▶ [Description of the task]
Look through the listing and report every line that has "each" in it.

▶ [Data provided]
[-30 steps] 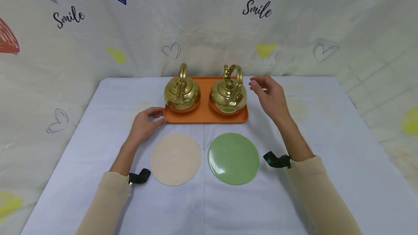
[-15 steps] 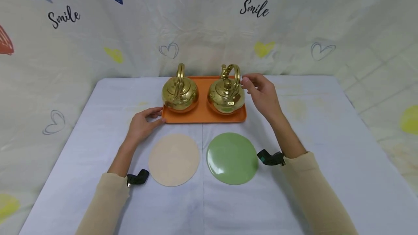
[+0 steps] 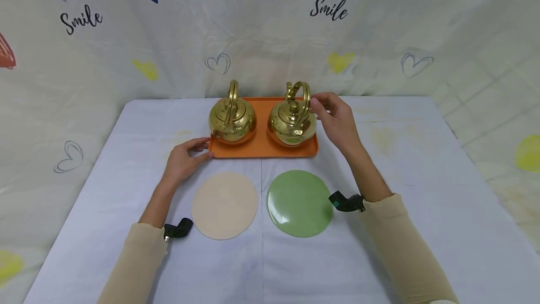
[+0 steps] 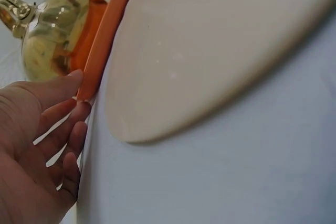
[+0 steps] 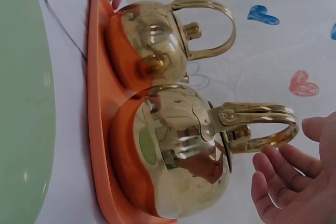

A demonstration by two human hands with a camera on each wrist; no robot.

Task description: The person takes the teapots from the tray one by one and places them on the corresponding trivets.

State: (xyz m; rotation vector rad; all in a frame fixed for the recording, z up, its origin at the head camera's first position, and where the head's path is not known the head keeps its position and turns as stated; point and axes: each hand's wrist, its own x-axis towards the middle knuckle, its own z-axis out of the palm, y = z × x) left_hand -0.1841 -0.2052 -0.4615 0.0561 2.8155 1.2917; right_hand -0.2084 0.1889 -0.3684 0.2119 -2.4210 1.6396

▶ [Written response]
A demonstration by two human hands with a camera on each wrist; no robot.
State: (xyz m; rotation vector rad; all in a frame fixed for the recording, z up, its origin at the head camera's first position, and where the head's path is not known the head keeps its position and turns as stated; point and axes: each hand's wrist, its own x-axis towards the middle knuckle, its own z-axis out of the palm, y = z × x) left_hand -0.1841 -0.2052 -0.4615 0.0561 2.8155 1.2917; right_hand -0.2084 0.1889 -0.3684 0.2119 -2.4210 1.6396

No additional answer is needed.